● HOW TO COMPLETE THIS TASK:
Transcribe all the material exactly. Leave every line as it is.

● INFORMATION PROVIDED:
+ + + +
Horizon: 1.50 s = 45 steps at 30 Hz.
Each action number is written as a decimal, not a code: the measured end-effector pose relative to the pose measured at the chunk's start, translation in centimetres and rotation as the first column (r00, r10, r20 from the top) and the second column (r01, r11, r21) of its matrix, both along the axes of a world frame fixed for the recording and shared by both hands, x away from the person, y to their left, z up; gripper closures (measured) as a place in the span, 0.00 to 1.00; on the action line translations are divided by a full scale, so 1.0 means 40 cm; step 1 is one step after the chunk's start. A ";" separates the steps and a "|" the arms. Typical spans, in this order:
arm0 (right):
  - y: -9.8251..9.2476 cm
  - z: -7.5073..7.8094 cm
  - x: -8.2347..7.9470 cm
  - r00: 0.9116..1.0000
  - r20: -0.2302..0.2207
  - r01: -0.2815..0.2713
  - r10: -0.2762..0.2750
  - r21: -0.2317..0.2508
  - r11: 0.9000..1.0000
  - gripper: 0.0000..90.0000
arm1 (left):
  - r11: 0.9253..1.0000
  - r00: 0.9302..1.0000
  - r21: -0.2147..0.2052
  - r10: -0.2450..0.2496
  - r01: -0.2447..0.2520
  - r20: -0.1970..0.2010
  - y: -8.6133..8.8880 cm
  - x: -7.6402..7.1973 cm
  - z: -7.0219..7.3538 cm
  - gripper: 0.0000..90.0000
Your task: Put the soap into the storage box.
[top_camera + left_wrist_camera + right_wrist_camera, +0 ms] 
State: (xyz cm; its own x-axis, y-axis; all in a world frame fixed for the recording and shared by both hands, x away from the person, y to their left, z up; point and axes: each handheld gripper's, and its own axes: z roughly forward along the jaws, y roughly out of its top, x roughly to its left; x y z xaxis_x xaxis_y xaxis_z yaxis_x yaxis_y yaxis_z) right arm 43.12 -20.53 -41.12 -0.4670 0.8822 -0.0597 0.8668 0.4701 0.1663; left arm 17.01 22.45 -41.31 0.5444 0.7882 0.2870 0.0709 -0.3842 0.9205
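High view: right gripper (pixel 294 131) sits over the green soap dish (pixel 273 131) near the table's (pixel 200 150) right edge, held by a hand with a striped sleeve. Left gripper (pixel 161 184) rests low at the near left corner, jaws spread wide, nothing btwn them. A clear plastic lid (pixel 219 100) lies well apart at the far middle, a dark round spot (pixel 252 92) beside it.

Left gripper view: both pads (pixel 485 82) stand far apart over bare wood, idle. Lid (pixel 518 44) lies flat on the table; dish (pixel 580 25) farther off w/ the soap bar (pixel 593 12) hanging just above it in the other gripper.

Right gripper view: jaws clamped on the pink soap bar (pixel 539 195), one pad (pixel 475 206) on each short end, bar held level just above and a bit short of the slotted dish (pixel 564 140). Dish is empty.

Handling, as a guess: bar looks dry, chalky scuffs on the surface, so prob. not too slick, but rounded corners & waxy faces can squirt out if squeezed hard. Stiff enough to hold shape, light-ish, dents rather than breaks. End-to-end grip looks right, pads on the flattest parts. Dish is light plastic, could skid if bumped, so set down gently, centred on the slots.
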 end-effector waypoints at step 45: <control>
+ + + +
● ANSWER BOX:
Horizon: 1.50 s = 45 steps at 30 Hz.
Each action number is written as a decimal, not a code: the measured end-effector pose relative to the pose measured at the chunk's start, translation in centimetres and rotation as the first column (r00, r10, r20 from the top) and the second column (r01, r11, r21) of its matrix, both along the axes of a world frame fixed for the recording and shared by both hands, x away from the person, y to their left, z up; gripper closures (measured) as a place in the span, 0.00 to 1.00; on the action line translations are divided by a full scale, so 1.0 means 40 cm; step 1 is one step after the chunk's start. A ";" separates the steps and a "|" the arms. Typical spans, in this order:
arm0 (right):
  - y: -9.8251..9.2476 cm
  - z: -7.5073..7.8094 cm
  - x: -8.2347..7.9470 cm
  - r00: 0.9116..1.0000
  - r20: -0.2302..0.2207
  - r01: -0.2815..0.2713
  - r10: -0.2762..0.2750
  - r21: -0.2317..0.2508
  - r11: 0.9000..1.0000
  - gripper: 0.0000..90.0000
arm1 (left):
  - r11: 0.9253..1.0000
  - r00: 0.9302..1.0000
  - r21: -0.2147..0.2052
  - r10: -0.2450..0.2496
  - r01: -0.2447..0.2520
  - r20: -0.1970..0.2010
  - y: -8.6133..8.8880 cm
  - x: -7.6402..7.1973 cm
  - z: -7.0219..7.3538 cm
  - gripper: 0.0000..90.0000
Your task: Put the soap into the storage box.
[top_camera + left_wrist_camera + right_wrist_camera, +0 ms] 
State: (xyz cm; its own x-axis, y-axis; all in a world frame fixed for the recording and shared by both hands, x away from the person, y to their left, z up; point and axes: each handheld gripper's, and its own axes: z roughly forward along the jaws, y roughly out of its top, x roughly to its left; x y z xaxis_x xaxis_y xaxis_z yaxis_x yaxis_y yaxis_z) right arm 43.12 -20.53 -41.12 -0.4670 0.8822 -0.0597 0.8668 0.4701 0.1663; left arm 17.01 22.45 -41.31 0.5444 0.7882 0.2870 0.0709 -0.3842 0.9205
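High view: right gripper (pixel 294 131) sits over the green soap dish (pixel 273 131) near the table's (pixel 200 150) right edge, held by a hand with a striped sleeve. Left gripper (pixel 161 184) rests low at the near left corner, jaws spread wide, nothing btwn them. A clear plastic lid (pixel 219 100) lies well apart at the far middle, a dark round spot (pixel 252 92) beside it.

Left gripper view: both pads (pixel 485 82) stand far apart over bare wood, idle. Lid (pixel 518 44) lies flat on the table; dish (pixel 580 25) farther off w/ the soap bar (pixel 593 12) hanging just above it in the other gripper.

Right gripper view: jaws clamped on the pink soap bar (pixel 539 195), one pad (pixel 475 206) on each short end, bar held level just above and a bit short of the slotted dish (pixel 564 140). Dish is empty.

Handling, as a guess: bar looks dry, chalky scuffs on the surface, so prob. not too slick, but rounded corners & waxy faces can squirt out if squeezed hard. Stiff enough to hold shape, light-ish, dents rather than breaks. End-to-end grip looks right, pads on the flattest parts. Dish is light plastic, could skid if bumped, so set down gently, centred on the slots.
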 end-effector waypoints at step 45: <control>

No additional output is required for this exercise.